Exercise description: Copy each of the entries below faithfully, setting aside any pictures.

*** Data records Section Begins ***

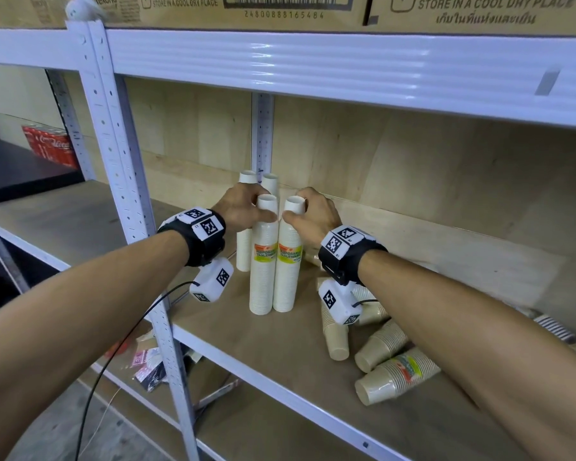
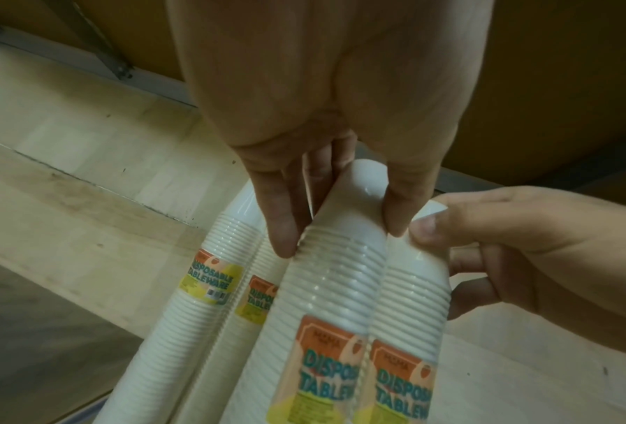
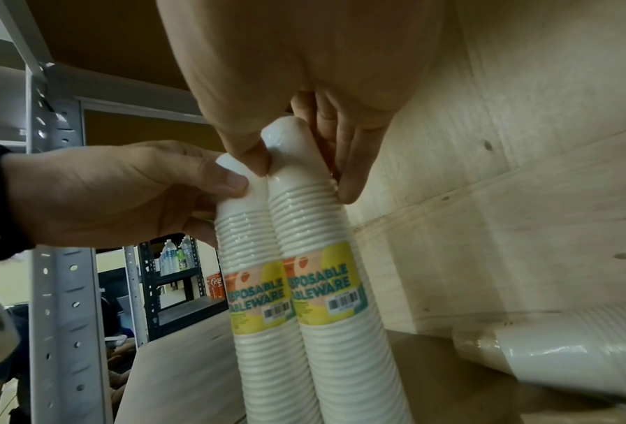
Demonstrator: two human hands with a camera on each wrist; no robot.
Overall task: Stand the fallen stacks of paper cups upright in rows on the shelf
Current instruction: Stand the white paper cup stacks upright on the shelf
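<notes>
Two wrapped white cup stacks stand upright side by side near the front of the shelf board [image 1: 280,361]. My left hand [image 1: 258,207] [image 2: 340,235] grips the top of the left front stack [image 1: 263,281] [image 2: 326,301], thumb on one side and fingers on the other. In the same way my right hand [image 1: 298,207] [image 3: 304,180] grips the top of the right front stack [image 1: 286,281] [image 3: 340,358]. Just behind them stand two more upright stacks [image 1: 246,181] [image 1: 270,181]. Several fallen stacks [image 1: 396,374] lie on the board to the right, under my right forearm.
A white perforated shelf post [image 1: 120,161] rises left of the cups, and the plywood back wall [image 1: 413,181] is close behind. The upper shelf beam [image 1: 313,64] carries cardboard boxes. One fallen stack [image 3: 558,352] lies near the back wall. Red drink cans [image 1: 52,144] sit far left.
</notes>
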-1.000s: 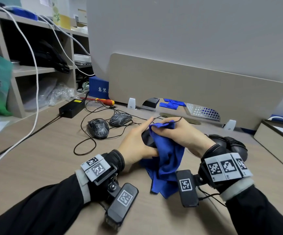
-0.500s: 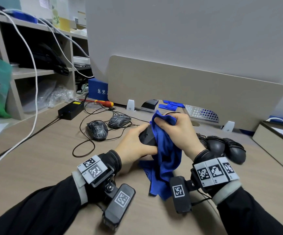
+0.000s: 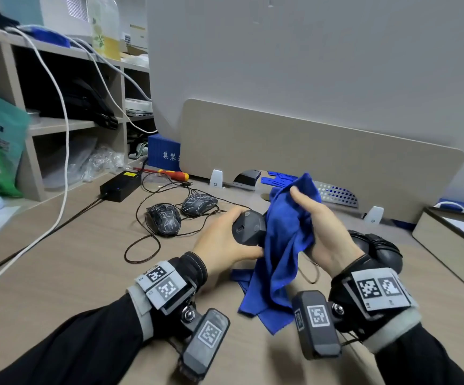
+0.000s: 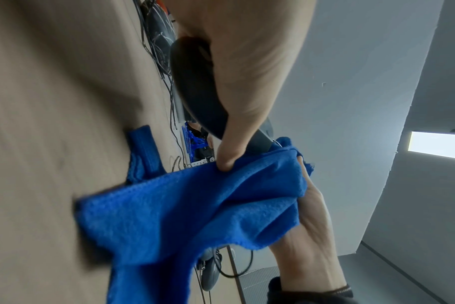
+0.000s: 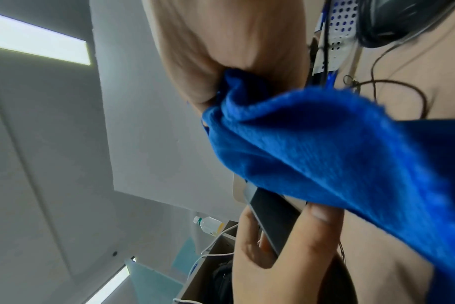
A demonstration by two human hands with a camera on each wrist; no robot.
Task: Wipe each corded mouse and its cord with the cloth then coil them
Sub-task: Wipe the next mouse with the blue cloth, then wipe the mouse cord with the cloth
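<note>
My left hand [image 3: 226, 240] grips a dark grey corded mouse [image 3: 249, 227] above the desk, its underside turned toward me. In the left wrist view the mouse [image 4: 195, 88] sits between thumb and fingers. My right hand [image 3: 312, 218] bunches a blue cloth [image 3: 281, 245] against the mouse's right side; the cloth's lower end trails onto the desk. The right wrist view has the cloth [image 5: 325, 148] pinched in my fingers beside the mouse [image 5: 270, 218]. Two black patterned mice [image 3: 164, 222] [image 3: 199, 204] lie further left among loose cords [image 3: 142, 245]. Dark mice [image 3: 378, 248] lie behind my right wrist.
A black power brick [image 3: 121, 186] and a red screwdriver [image 3: 174, 173] lie at the back left. A beige divider panel [image 3: 322, 154] closes the rear. Shelves [image 3: 58, 126] with white cables [image 3: 64, 134] stand at left; a flat box [image 3: 453, 240] sits at right.
Both hands have lifted the mouse and cloth higher. My right hand slid the cloth up and rightward along the mouse, so more of the mouse's body shows.
</note>
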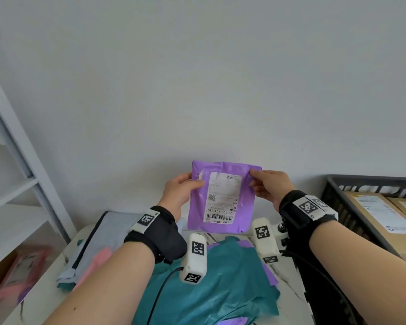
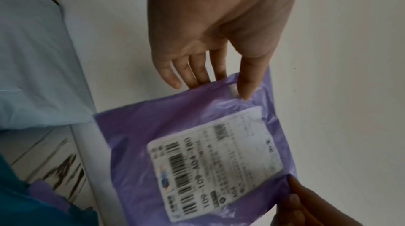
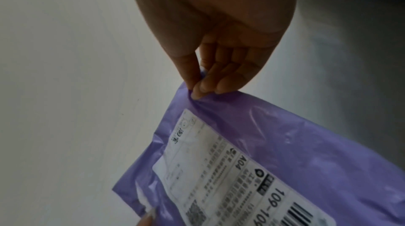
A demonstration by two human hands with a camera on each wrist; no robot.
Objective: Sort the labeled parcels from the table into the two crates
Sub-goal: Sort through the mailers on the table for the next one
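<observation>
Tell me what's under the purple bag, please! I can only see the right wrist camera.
Observer: A teal parcel lies on the table below the purple bag.
Operator: Is the other hand holding the bag too?
Observer: Yes. The left hand grips its left edge, thumb on the front.
Operator: Where's a crate?
Observer: A dark crate stands to the right of the table, with cardboard boxes inside.
</observation>
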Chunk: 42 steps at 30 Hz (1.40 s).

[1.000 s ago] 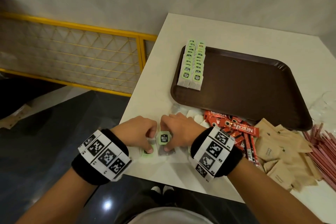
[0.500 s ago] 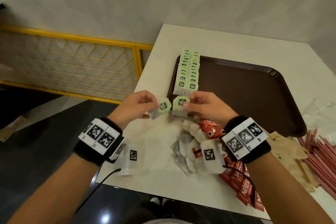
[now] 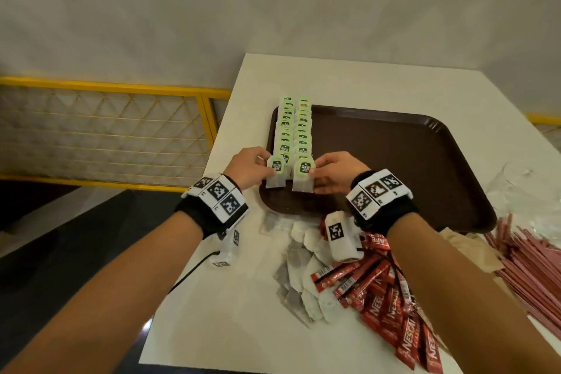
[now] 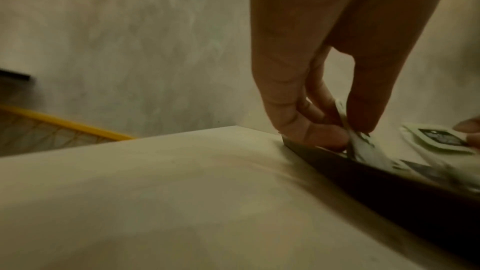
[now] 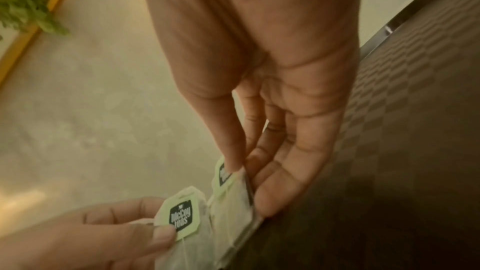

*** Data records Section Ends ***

Solution for this problem:
Demonstrator: two human hands with a camera on each wrist; no robot.
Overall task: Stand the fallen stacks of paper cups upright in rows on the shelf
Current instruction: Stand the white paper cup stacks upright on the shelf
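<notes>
Two wrapped white cup stacks stand upright side by side near the front of the shelf board [image 1: 280,361]. My left hand [image 1: 258,207] [image 2: 340,235] grips the top of the left front stack [image 1: 263,281] [image 2: 326,301], thumb on one side and fingers on the other. In the same way my right hand [image 1: 298,207] [image 3: 304,180] grips the top of the right front stack [image 1: 286,281] [image 3: 340,358]. Just behind them stand two more upright stacks [image 1: 246,181] [image 1: 270,181]. Several fallen stacks [image 1: 396,374] lie on the board to the right, under my right forearm.
A white perforated shelf post [image 1: 120,161] rises left of the cups, and the plywood back wall [image 1: 413,181] is close behind. The upper shelf beam [image 1: 313,64] carries cardboard boxes. One fallen stack [image 3: 558,352] lies near the back wall. Red drink cans [image 1: 52,144] sit far left.
</notes>
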-1.000s: 
-0.500s: 
+0.000s: 
+0.000s: 
+0.000s: 
A demonstration by two human hands with a camera on each wrist; no robot.
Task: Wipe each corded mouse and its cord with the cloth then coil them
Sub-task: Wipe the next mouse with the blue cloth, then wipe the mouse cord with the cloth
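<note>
My left hand [image 3: 226, 240] grips a dark grey corded mouse [image 3: 249, 227] above the desk, its underside turned toward me. In the left wrist view the mouse [image 4: 195, 88] sits between thumb and fingers. My right hand [image 3: 312, 218] bunches a blue cloth [image 3: 281, 245] against the mouse's right side; the cloth's lower end trails onto the desk. The right wrist view has the cloth [image 5: 325, 148] pinched in my fingers beside the mouse [image 5: 270, 218]. Two black patterned mice [image 3: 164, 222] [image 3: 199, 204] lie further left among loose cords [image 3: 142, 245]. Dark mice [image 3: 378, 248] lie behind my right wrist.
A black power brick [image 3: 121, 186] and a red screwdriver [image 3: 174, 173] lie at the back left. A beige divider panel [image 3: 322, 154] closes the rear. Shelves [image 3: 58, 126] with white cables [image 3: 64, 134] stand at left; a flat box [image 3: 453, 240] sits at right.
Both hands have lifted the mouse and cloth higher. My right hand slid the cloth up and rightward along the mouse, so more of the mouse's body shows.
</note>
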A demonstration by two human hands with a camera on each wrist; no robot.
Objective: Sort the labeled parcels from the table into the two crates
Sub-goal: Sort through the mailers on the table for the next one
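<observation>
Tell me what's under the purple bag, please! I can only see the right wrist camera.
Observer: A teal parcel lies on the table below the purple bag.
Operator: Is the other hand holding the bag too?
Observer: Yes. The left hand grips its left edge, thumb on the front.
Operator: Where's a crate?
Observer: A dark crate stands to the right of the table, with cardboard boxes inside.
</observation>
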Chunk: 42 steps at 30 Hz (1.40 s).

[1.000 s ago] 
[0.500 s ago] 
[now] 
[now] 
[now] 

For this exercise, nothing more remains to be given.